■ PROBLEM TO WORK ON:
Nothing in the listing may change. Repeat all of it.

■ ■ ■ ■ ■

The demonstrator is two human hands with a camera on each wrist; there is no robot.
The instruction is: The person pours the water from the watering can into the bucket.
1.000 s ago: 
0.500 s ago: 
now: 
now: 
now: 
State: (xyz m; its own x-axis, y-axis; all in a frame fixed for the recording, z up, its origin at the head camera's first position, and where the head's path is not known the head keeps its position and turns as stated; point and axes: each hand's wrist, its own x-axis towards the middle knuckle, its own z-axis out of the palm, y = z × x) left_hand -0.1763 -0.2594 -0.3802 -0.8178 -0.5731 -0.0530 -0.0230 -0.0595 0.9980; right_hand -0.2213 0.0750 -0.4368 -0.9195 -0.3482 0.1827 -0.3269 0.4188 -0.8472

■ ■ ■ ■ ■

■ SOLUTION TO THIS EXERCISE:
The demonstrator is two human hands with a camera on each wrist; there is no robot.
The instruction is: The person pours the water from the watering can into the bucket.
1.000 s ago: 
0.500 s ago: 
now: 
now: 
now: 
State: (xyz m; its own x-axis, y-axis; all in a frame fixed for the recording, z up, its origin at the head camera's first position, and where the head's path is not known the head keeps its position and turns as stated; point and axes: each hand's wrist, its own x-axis towards the middle knuckle, its own z-axis out of the palm, y = z × x) left_hand -0.1763 -0.2594 -0.3802 -0.8178 -0.5731 -0.0530 -0.0230 -0.0595 0.9980; right_hand -0.2213 0.0750 -0.4368 -0.9195 -0.3482 0.1827 -0.3269 0.4188 -0.8472

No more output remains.